EXERCISE DIRECTIONS
Exactly as they appear, output all of the records. Skip any images.

(Stored data entries)
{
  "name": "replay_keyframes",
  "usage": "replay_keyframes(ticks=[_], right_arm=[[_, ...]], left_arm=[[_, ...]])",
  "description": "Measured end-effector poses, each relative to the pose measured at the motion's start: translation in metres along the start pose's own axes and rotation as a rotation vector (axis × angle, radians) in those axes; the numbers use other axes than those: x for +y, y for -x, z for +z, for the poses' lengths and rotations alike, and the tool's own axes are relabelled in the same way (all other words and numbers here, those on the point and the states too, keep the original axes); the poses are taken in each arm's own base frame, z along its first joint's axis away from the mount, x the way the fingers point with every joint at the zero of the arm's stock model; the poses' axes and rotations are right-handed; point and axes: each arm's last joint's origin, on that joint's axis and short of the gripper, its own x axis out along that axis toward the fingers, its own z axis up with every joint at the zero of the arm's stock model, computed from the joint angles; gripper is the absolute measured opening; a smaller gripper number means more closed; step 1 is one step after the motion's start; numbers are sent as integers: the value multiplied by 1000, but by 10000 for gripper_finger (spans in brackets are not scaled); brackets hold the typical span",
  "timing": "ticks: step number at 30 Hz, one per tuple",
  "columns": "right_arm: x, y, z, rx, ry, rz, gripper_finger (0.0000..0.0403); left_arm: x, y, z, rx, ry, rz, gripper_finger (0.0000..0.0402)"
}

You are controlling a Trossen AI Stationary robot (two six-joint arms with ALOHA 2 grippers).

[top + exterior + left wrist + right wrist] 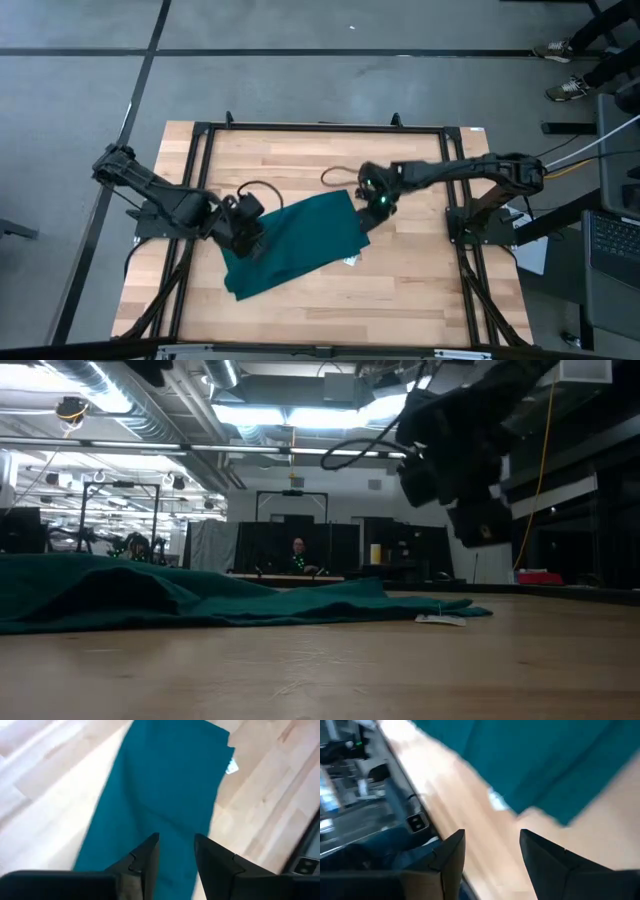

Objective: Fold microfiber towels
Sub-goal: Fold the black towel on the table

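Observation:
The teal-green microfiber towel [300, 245] lies folded into a long strip, slanting across the middle of the wooden table [420, 280]. It rests flat in the low view [200, 600]. Its small white tag [231, 767] sticks out at the right near edge [440, 620]. My left gripper [176, 857] hovers open over the towel's left part [248, 232], with nothing between its fingers. My right gripper [492, 855] is open above bare wood just off the towel's far right corner [378, 202]. It hangs clear of the table in the low view [470, 480].
A black metal frame [200, 135] runs around the table top. A loose black cable [262, 188] loops near the left arm. A laptop [612, 245] stands off the right edge. A person sits far back in the room [298, 555], and someone's shoes [565, 90] show at the upper right.

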Motion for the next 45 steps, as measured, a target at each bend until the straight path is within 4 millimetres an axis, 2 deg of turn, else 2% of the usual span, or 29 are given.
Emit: replay_keyframes(ticks=[5,8,14,18,26,37,45], right_arm=[[0,-36,-21,-16,-74,100,181],[-3,-45,-29,-59,-136,89,174],[-6,-57,-42,-101,-196,27,162],[-14,-62,-48,-152,-252,14,155],[-14,-64,-48,-247,-316,22,157],[-21,-67,-47,-284,-353,-34,155],[-16,-73,-53,-327,-343,-41,138]], left_arm=[[6,-5,11,0,-67,24,118],[8,-8,13,7,-96,33,117],[14,-25,-1,128,-150,50,116],[15,-37,-9,168,-142,34,116],[18,-43,-15,192,-175,16,116],[20,-58,-24,209,-166,-8,116],[17,-67,-28,214,-120,-63,116]])
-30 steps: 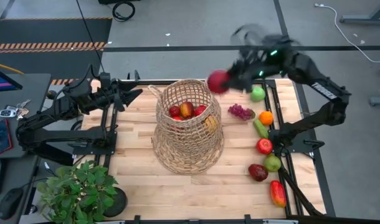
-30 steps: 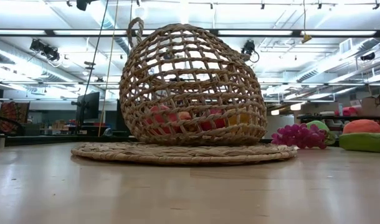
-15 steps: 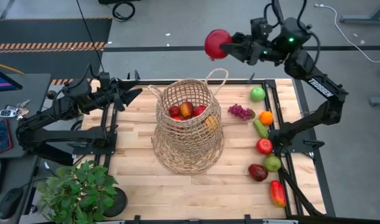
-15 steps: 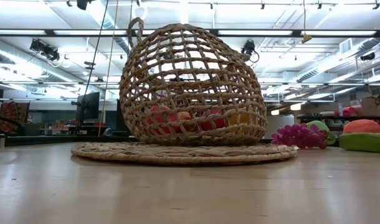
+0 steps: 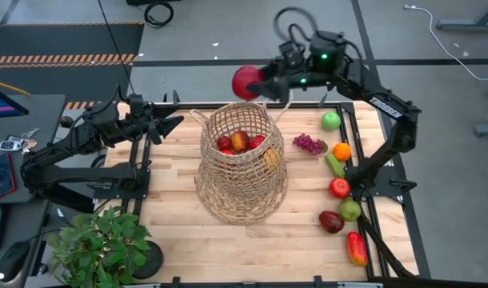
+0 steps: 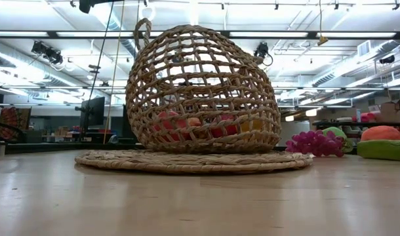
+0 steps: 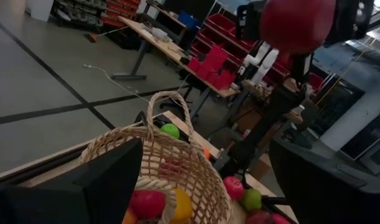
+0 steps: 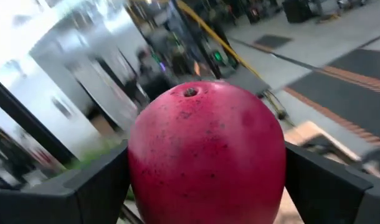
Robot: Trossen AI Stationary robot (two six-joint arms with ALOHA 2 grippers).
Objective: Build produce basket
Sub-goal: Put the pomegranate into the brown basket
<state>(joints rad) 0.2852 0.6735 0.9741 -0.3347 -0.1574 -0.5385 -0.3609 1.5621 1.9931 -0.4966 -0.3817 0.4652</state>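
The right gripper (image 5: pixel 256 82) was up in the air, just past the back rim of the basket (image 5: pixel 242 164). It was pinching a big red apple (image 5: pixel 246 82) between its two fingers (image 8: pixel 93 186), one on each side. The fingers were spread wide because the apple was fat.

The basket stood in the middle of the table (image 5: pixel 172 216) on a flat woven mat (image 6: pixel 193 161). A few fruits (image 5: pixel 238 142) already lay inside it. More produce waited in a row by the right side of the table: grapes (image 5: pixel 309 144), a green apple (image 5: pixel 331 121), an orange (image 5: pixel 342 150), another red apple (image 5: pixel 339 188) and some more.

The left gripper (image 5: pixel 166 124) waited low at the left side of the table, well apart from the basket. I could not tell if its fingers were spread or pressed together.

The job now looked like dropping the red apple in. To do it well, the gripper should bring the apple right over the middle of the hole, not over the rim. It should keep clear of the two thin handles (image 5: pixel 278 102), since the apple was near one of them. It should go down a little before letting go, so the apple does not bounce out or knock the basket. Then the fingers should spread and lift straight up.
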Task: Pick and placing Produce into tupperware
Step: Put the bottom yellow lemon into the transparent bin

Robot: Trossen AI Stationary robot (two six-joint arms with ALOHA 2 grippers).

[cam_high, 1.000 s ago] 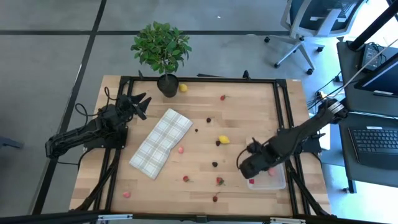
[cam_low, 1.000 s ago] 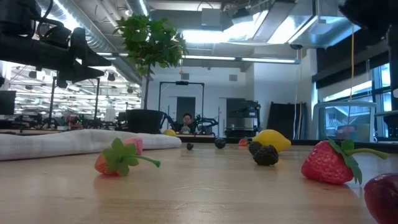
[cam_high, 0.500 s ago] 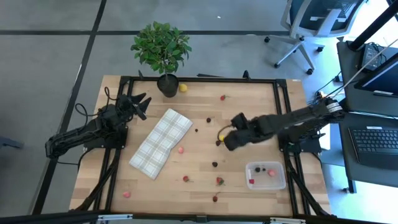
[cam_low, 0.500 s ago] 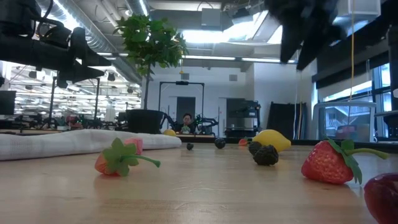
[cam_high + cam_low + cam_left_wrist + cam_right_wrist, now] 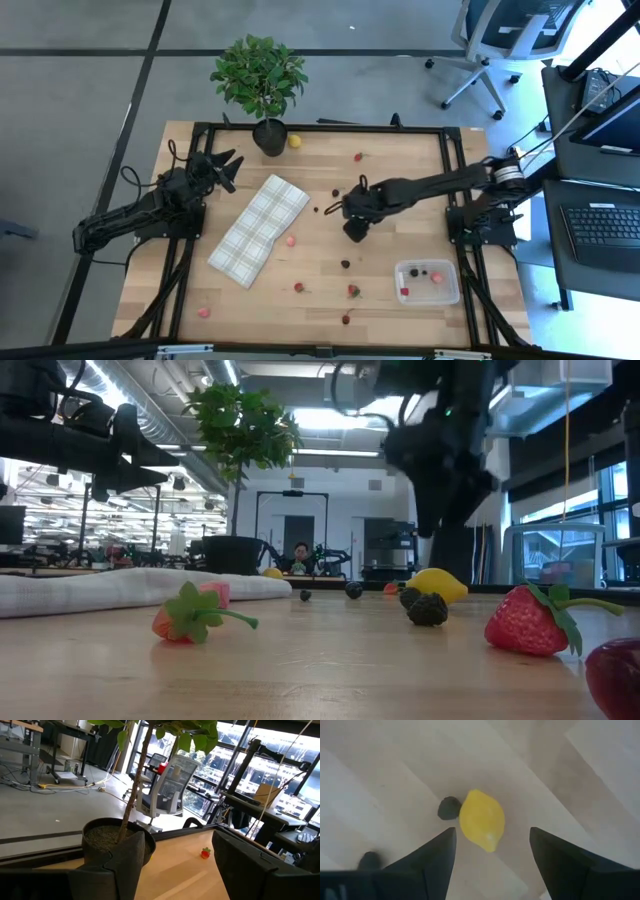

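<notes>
My right gripper (image 5: 492,840) is open and hangs over the middle of the table (image 5: 352,226), pointing down. A yellow toy lemon (image 5: 481,820) lies on the wood below the gap between its fingers, with a dark berry (image 5: 449,808) touching its side. In the low view the gripper (image 5: 445,490) stands above that lemon (image 5: 436,584). The clear tub (image 5: 452,285) sits near the table's near right corner and holds a red, a dark and a pink piece. My left gripper (image 5: 225,168) is open and waits in the air by the plant pot.
A plaid cloth (image 5: 260,228) lies left of centre. A potted plant (image 5: 262,80) stands at the far edge with a second lemon (image 5: 294,142) beside it. Strawberries (image 5: 353,291) and dark berries (image 5: 345,264) lie scattered over the wood, and another dark berry (image 5: 369,860) is close to my right gripper.
My right gripper has swung from above the tub toward the table's left and far side, and now hangs over the lemon in the middle. The tub and the pieces in it have stayed where they were.
</notes>
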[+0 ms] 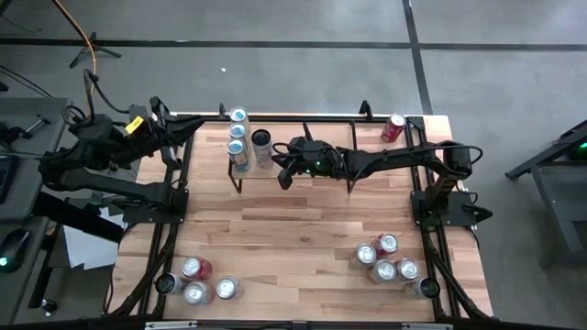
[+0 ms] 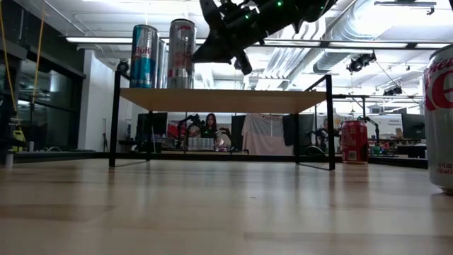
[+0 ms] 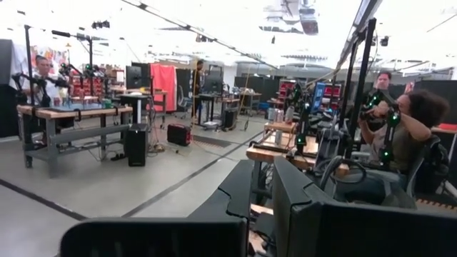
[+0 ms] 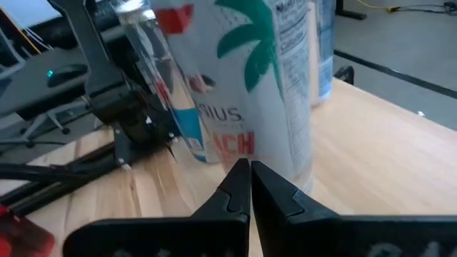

ANSWER TO THE EXERCISE
{
  "name": "replay_keyframes",
  "usage": "replay_keyframes(ticks=[_], right_arm=[[_, ...]], left_arm=[[_, ...]])",
  "description": "Measured end-effector poses, each relative to the pose measured at the motion's start: translation in metres along the start pose's own axes and rotation as a rotation vector (axis × angle, radians) in those axes; the numbers use other axes than those: x for +y, y for -x, z for +z, for the poses' lengths and rotations alike, and the tool's own axes are relabelled in the same way (all other words and numbers here, those on the point and the states too, keep the original axes); the poses are taken in each arm's own base frame, z along its first joint's axis away from the mount, x the way the fingers point with every joint at the zero of the arm's stock model; the poses' axes and rotations are right-handed; point and axes: each arm's last joint's origin, on that joint's axis and short of the gripper, its own x axis out along that axis toward the fingers, its own z axis up with every joint at the zero of the arm's stock model, computed from the joint angles; gripper is the absolute measured opening; a smaller gripper number means more closed; step 1 is one step after the motion's start; numbers are sent as integers: the value multiplied by 1000, but by 10000 for gripper_finger (spans in brackets are not scaled); brackets hold the typical span",
  "timing": "ticks: step number at 30 Hz, one per tuple",
  "columns": "right_arm: x, y, z, rx, ry, rz, gripper_finger (0.0000..0.0403); left_arm: x, y, z, rx, ry, rz, gripper_finger (0.0000..0.0402)"
}

You are controlling a Trossen AI Stationary robot (two six-joint arms with ALOHA 2 grippers).

[top + exterior + left wrist + right wrist] 

Objective: Fold microfiber towels
Sub-goal: Fold the black towel on the table

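Observation:
The teal-green microfiber towel [300, 245] lies folded into a long strip, slanting across the middle of the wooden table [420, 280]. It rests flat in the low view [200, 600]. Its small white tag [231, 767] sticks out at the right near edge [440, 620]. My left gripper [176, 857] hovers open over the towel's left part [248, 232], with nothing between its fingers. My right gripper [492, 855] is open above bare wood just off the towel's far right corner [378, 202]. It hangs clear of the table in the low view [470, 480].
A black metal frame [200, 135] runs around the table top. A loose black cable [262, 188] loops near the left arm. A laptop [612, 245] stands off the right edge. A person sits far back in the room [298, 555], and someone's shoes [565, 90] show at the upper right.
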
Motion for the next 45 steps, as measured, a target at each bend until the straight path is within 4 millimetres an axis, 2 deg of turn, else 2% of the usual span, or 29 are given.
Emit: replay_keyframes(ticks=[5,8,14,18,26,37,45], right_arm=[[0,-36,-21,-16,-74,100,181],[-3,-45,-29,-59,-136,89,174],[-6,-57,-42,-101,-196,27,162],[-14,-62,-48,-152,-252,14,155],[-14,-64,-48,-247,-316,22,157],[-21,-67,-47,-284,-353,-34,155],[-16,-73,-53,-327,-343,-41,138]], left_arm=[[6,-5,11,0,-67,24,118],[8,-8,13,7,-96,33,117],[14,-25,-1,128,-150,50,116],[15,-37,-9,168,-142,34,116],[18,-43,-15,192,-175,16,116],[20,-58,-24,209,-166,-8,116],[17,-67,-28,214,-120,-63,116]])
-30 steps: 
-30 steps: 
-15 steps: 
-15 steps: 
+0 steps: 
+0 steps: 
+0 steps: 
+0 steps: 
Robot: Trossen AI Stationary robot (two six-joint arms with ALOHA 2 grippers).
Objective: Build produce basket
Sub-goal: Put the pomegranate into the brown basket
<state>(joints rad) 0.2852 0.6735 0.9741 -0.3347 -0.1574 -0.5385 -0.3609 1.5621 1.9931 -0.4966 -0.3817 0.4652</state>
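The right gripper (image 5: pixel 256 82) was up in the air, just past the back rim of the basket (image 5: pixel 242 164). It was pinching a big red apple (image 5: pixel 246 82) between its two fingers (image 8: pixel 93 186), one on each side. The fingers were spread wide because the apple was fat.

The basket stood in the middle of the table (image 5: pixel 172 216) on a flat woven mat (image 6: pixel 193 161). A few fruits (image 5: pixel 238 142) already lay inside it. More produce waited in a row by the right side of the table: grapes (image 5: pixel 309 144), a green apple (image 5: pixel 331 121), an orange (image 5: pixel 342 150), another red apple (image 5: pixel 339 188) and some more.

The left gripper (image 5: pixel 166 124) waited low at the left side of the table, well apart from the basket. I could not tell if its fingers were spread or pressed together.

The job now looked like dropping the red apple in. To do it well, the gripper should bring the apple right over the middle of the hole, not over the rim. It should keep clear of the two thin handles (image 5: pixel 278 102), since the apple was near one of them. It should go down a little before letting go, so the apple does not bounce out or knock the basket. Then the fingers should spread and lift straight up.
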Task: Pick and placing Produce into tupperware
Step: Put the bottom yellow lemon into the transparent bin

Robot: Trossen AI Stationary robot (two six-joint arms with ALOHA 2 grippers).

[cam_high, 1.000 s ago] 
[cam_low, 1.000 s ago] 
[cam_high, 0.500 s ago] 
[cam_low, 0.500 s ago] 
[cam_high + cam_low + cam_left_wrist + cam_right_wrist, now] 

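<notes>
My right gripper (image 5: 492,840) is open and hangs over the middle of the table (image 5: 352,226), pointing down. A yellow toy lemon (image 5: 481,820) lies on the wood below the gap between its fingers, with a dark berry (image 5: 449,808) touching its side. In the low view the gripper (image 5: 445,490) stands above that lemon (image 5: 436,584). The clear tub (image 5: 452,285) sits near the table's near right corner and holds a red, a dark and a pink piece. My left gripper (image 5: 225,168) is open and waits in the air by the plant pot.
A plaid cloth (image 5: 260,228) lies left of centre. A potted plant (image 5: 262,80) stands at the far edge with a second lemon (image 5: 294,142) beside it. Strawberries (image 5: 353,291) and dark berries (image 5: 345,264) lie scattered over the wood, and another dark berry (image 5: 369,860) is close to my right gripper.
My right gripper has swung from above the tub toward the table's left and far side, and now hangs over the lemon in the middle. The tub and the pieces in it have stayed where they were.
</notes>
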[+0 ms] 
[+0 ms] 
[+0 ms] 
[+0 ms] 

This output has been written out in full.